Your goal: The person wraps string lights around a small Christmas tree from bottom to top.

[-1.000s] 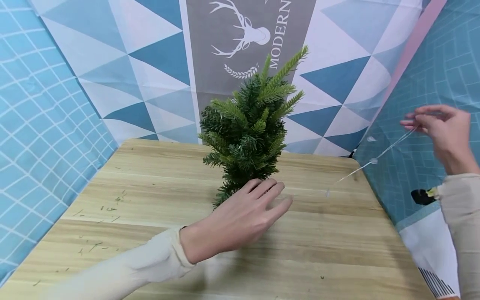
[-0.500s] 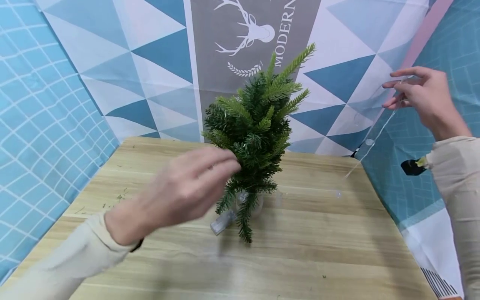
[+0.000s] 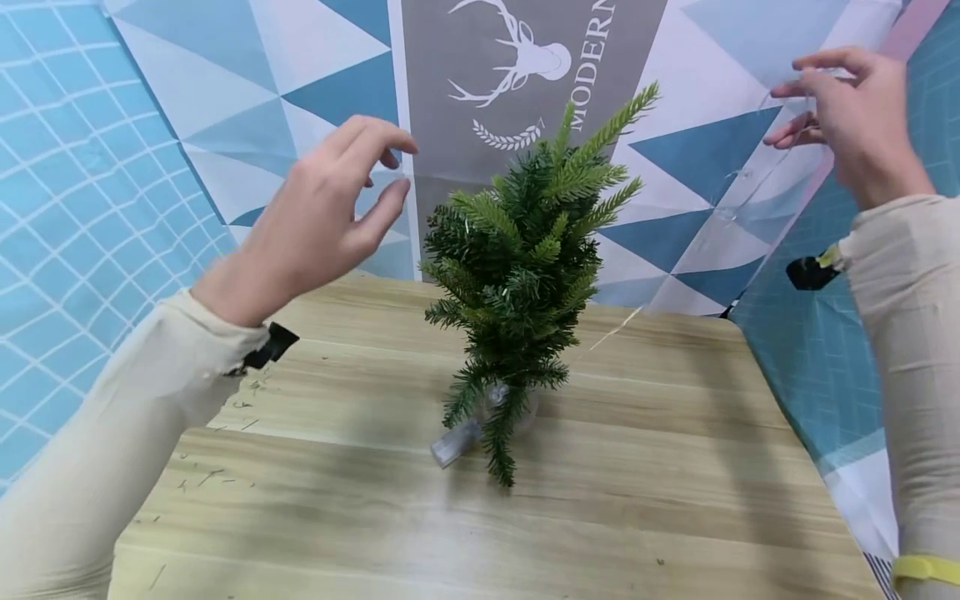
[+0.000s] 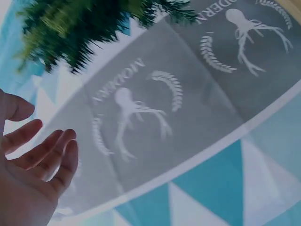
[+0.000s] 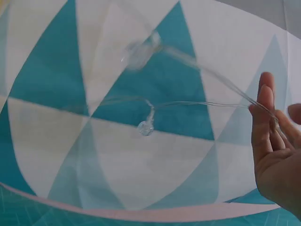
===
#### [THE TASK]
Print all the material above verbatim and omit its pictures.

#### [YOUR RESPONSE]
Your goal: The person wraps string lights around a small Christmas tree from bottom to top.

[-1.000s] 
[-0.500s] 
[+0.000s] 
[+0.000s] 
[+0.000s] 

This response contains the complete answer.